- DVD cover
- Directed by: Michael Verhoeven
- Written by: Mario Krebs; Michael Verhoeven;
- Produced by: Artur Brauner, Hans Prescher, Dietmar Schings, Michael Verhoeven
- Starring: Lena Stolze; Wulf Kessler; Ulrich Tukur; Werner Stocker; Martin Benrath;
- Distributed by: TeleCulture (USA)
- Release date: 24 September 1982;
- Running time: 123 minutes
- Country: West Germany
- Language: German

= Die Weiße Rose (film) =

1982 German film

Die Weiße Rose (The White Rose) is a 1982 CCC Film production about the White Rose resistance to the Nazis led by university students in Munich in 1942–1943 whose members were caught and executed in February 1943, shortly after the German capitulation at Stalingrad.

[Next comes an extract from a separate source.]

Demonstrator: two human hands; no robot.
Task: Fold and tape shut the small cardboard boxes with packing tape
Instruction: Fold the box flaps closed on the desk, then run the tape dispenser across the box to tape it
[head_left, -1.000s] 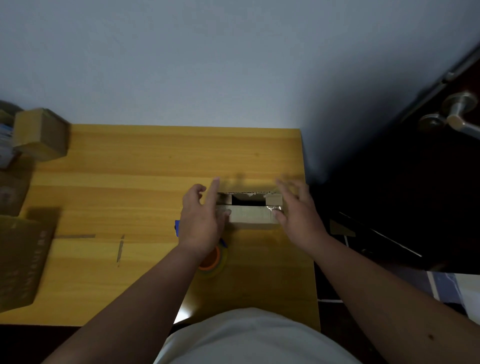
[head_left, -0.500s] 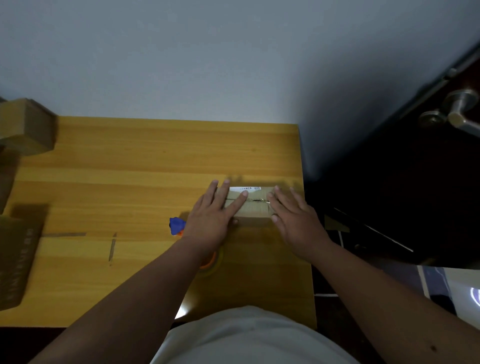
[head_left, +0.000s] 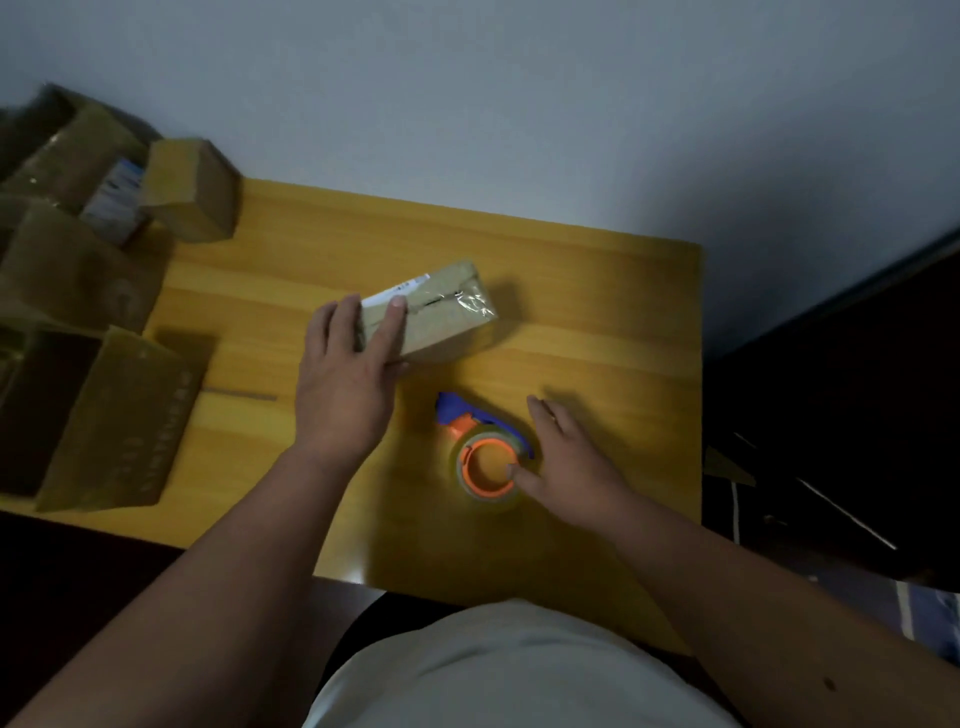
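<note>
My left hand presses flat on the small box mid-tabletop, flaps folded. My right hand, fingers apart, touches the tape dispenser. If that pressing slackens, I judge the flaps could spring open.

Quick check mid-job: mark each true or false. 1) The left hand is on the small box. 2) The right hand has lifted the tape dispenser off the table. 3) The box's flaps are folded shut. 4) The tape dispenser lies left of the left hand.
1) True: the left hand holds down the small box.
2) False: the tape dispenser lies on the table; the right hand just touches the roll.
3) True.
4) False: it lies to the right of it.
</note>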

Actress Lena Stolze, who played Sophie Scholl, reprised that role in Fünf letzte Tage (Five Last Days), also released in 1982. That film was later remade as Sophie Scholl: The Final Days in 2005.

== Plot ==
Munich 1942: The student group White Rose, among them the Scholl siblings, have started to produce and distribute leaflets calling for resistance against Hitler and his regime. Risking their lives, they take leaflets to other cities and write slogans such as "Down with Hitler" on the walls of houses at night. As the Gestapo's noose tightens around the students, they make contact with other resistance groups and even with high military officials. In early 1943, the Gestapo strikes. Hans and Sophie Scholl are arrested in the courtyard of the Ludwig-Maximilians-Universität München. The People's Court under its chairman Freisler sentences them to death. The sentence is carried out on February 22, 1943.

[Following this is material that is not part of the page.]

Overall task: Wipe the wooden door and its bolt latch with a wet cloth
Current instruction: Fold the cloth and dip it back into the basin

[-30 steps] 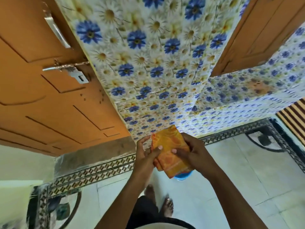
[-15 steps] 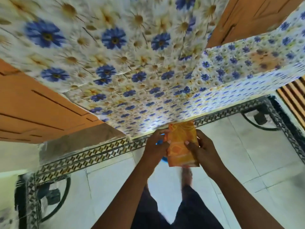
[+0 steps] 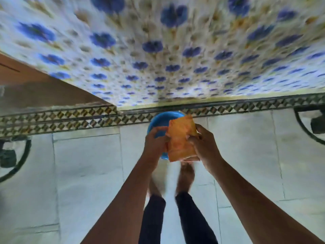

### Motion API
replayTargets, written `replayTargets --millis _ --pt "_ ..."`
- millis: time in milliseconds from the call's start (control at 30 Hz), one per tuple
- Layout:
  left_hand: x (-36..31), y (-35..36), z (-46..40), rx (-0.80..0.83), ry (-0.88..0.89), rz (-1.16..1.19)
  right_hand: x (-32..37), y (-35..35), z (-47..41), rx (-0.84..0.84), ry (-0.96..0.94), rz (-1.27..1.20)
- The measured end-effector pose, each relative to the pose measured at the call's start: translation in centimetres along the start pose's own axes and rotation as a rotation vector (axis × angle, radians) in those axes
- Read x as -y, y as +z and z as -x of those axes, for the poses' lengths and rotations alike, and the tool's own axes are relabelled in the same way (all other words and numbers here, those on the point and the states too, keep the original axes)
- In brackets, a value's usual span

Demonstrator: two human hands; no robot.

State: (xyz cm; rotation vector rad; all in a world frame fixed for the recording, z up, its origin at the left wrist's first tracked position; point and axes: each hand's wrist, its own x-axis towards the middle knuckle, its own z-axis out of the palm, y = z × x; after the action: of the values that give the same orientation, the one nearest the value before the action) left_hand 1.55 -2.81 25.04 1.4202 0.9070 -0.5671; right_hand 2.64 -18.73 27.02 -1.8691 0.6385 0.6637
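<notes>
While door gone: cloth [image 3: 181, 138] (over basin [image 3: 159, 122]).

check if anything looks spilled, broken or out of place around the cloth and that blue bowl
Nothing stands out. The folded orange cloth is held between the left hand and right hand above the blue bowl, which sits upright on the tiled floor. No puddle or damage shows, though the picture is blurred.
</notes>
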Motion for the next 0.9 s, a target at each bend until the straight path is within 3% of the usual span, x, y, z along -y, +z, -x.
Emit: replayTargets --millis 100,267,433,667,767,833,900 --pt "5.1 1.3 -6.2 -0.107 0.063 -0.149 -5.3 3.0 -6.3 -0.025 0.030 0.125" --pt "11.2 3.5 -15.1 -0.143 0.149 -0.438 -12.6 8.2 -16.0 -0.090 0.092 0.215" --pt "14.5 5.0 -21.2 -0.145 0.090 -0.525 -17.8 12.6 -23.1 -0.050 0.126 0.230" --pt "18.6 5.3 -27.2 -0.135 -0.073 -0.635 -22.2 14.8 -27.9 -0.010 0.092 0.574" --pt "18.9 5.4 -27.6 -0.163 -0.029 -0.660 -22.0 15.1 -28.7 -0.031 -0.047 0.547" --pt "19.7 5.7 -28.7 -0.135 -0.016 -0.719 -22.1 15.8 -30.0 0.014 -0.018 0.367" --pt "20.5 6.0 -30.0 -0.140 0.007 -0.805 -22.7 16.2 -31.0 0.036 0.009 0.371"
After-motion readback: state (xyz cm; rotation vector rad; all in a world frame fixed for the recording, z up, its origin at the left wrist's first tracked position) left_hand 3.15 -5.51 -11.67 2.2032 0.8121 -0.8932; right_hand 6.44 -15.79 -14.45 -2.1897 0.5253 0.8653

In the credits, the director points out that the death sentences of the People's Court were still legally valid at the time the film was completed. It was not until 1998 that the sentences of the People's Court were repealed by the Law on the Repeal of National Socialist Unjust Sentences in the Administration of Criminal Justice.

==Director and stars==
Director Michael Verhoeven released another film dealing with the Nazi era, The Nasty Girl. Lena Stolze, the actress portraying Sophie Scholl, one of the White Rose participants, performed the starring role in The Nasty Girl.

==Distribution==
Distribution of the film beyond West Germany was delayed. This was because, at the time, the wartime German legal decision that outlawed the White Rose group effectively banned foreign distribution of the film, and this had to be rescinded before it could be released.